The role of exchange transfusions in the management of low-birth-weight infants with and without severe respiratory distress syndrome. II. Further observations and studies of mechanisms of action.

Abstract

Exchange transfusion, as a form of therapy, was contrasted with the use of fresh frozen plasma or conventional supportive care alone in the management of 19 infants with birth weights of less than 1,000 gm, without severe respiratory distress, and in the management of 82 infants, birth weights less than 2,000 gm, with severe respiratory distress whose disease manifested itself within the first 24 hours of life.

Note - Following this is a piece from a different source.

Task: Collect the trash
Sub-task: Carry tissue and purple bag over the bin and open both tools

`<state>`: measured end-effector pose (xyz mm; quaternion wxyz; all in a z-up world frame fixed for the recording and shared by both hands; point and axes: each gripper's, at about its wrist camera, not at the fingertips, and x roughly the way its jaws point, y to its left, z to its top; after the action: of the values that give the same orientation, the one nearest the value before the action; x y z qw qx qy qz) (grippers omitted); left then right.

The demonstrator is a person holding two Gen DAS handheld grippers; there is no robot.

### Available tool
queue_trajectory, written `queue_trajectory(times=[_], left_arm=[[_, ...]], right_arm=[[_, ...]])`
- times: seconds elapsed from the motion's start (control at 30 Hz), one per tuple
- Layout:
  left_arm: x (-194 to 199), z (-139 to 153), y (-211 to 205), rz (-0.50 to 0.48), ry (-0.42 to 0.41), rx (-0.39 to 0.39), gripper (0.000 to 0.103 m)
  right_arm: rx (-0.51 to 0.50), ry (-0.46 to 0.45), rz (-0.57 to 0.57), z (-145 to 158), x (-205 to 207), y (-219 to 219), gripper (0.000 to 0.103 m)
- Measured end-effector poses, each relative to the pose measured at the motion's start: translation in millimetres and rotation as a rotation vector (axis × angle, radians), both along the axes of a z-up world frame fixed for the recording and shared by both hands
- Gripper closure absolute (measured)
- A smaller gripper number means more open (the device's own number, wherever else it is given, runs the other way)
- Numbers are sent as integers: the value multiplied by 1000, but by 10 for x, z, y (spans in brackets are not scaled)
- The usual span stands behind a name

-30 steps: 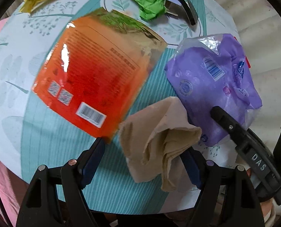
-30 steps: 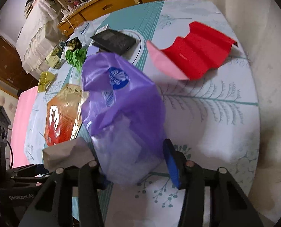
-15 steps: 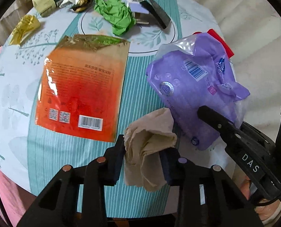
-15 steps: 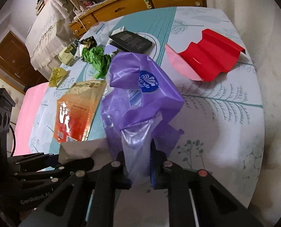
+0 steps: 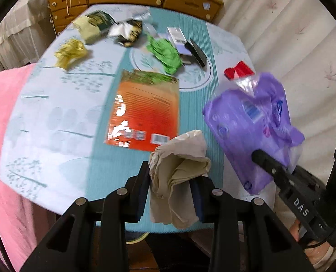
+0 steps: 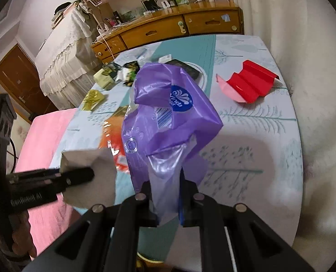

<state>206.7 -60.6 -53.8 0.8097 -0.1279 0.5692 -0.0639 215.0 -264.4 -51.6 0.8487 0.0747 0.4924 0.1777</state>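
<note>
I am holding both tongs raised over the table's (image 5: 54, 117) near edge: my left gripper (image 5: 171, 190) is clamping the crumpled beige tissue (image 5: 181, 158), my right gripper (image 6: 165, 195) the purple plastic wrapper (image 6: 168, 113), both now lifted higher than a moment ago.

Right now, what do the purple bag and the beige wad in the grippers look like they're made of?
Purple bag: thin, glossy plastic film, probably; it shines, crinkles, and turns see-through near the right gripper.
Beige wad: matte, softly creased paper, likely tissue or napkin, in the left gripper.
</note>
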Motion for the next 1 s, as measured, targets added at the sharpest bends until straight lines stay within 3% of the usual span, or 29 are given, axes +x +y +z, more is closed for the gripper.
queue_trajectory(times=[0.27, 0.5, 0.67, 0.83, 1.0], left_arm=[[-647, 296, 696, -103, -87, -18, 71], [-1269, 414, 1183, -204, -159, -42, 71], [-1632, 236, 1280, -274, -126, -38, 71], [-1897, -42, 1340, -276, -53, -48, 71], [-2086, -527, 1274, -264, 42, -23, 71]], right_arm=[[22, -38, -170, 252, -971, 509, 93], [-28, -45, -218, 244, -1771, 1124, 93], [-66, -1, -233, 160, -2178, 1349, 93], [-98, 76, -233, -70, -2454, 1427, 93], [-64, 204, -248, -611, -2620, 1438, 93]])
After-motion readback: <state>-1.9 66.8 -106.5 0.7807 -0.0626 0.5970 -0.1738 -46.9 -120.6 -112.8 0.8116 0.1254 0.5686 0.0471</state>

Survival for more than five days was similar, regardless of therapy, in infants weighing less than 1,000 gm without severe RDS. In contrast, the use of exchange transfusion significantly decreased the case fatality rate of infants with severe RDS. In the groups receiving exchange transfusion, the mortality rate was 41%, whereas the groups receiving either plasma or supportive care alone the mortality was 80%. Study of coagulation factors and red cell concentrations of fetal hemoglobin and of 2,3-DPG failed to demonstrate any relationship between either improvement in coagulation or oxygen unloading and the improved survival of infants receiving exchange transfusion. Following exchange transfusion there was a significant decrease in the ratio of FIO2 to PaO2, suggesting that pulmonary perfusion and/or ventilation was improved by the procedure.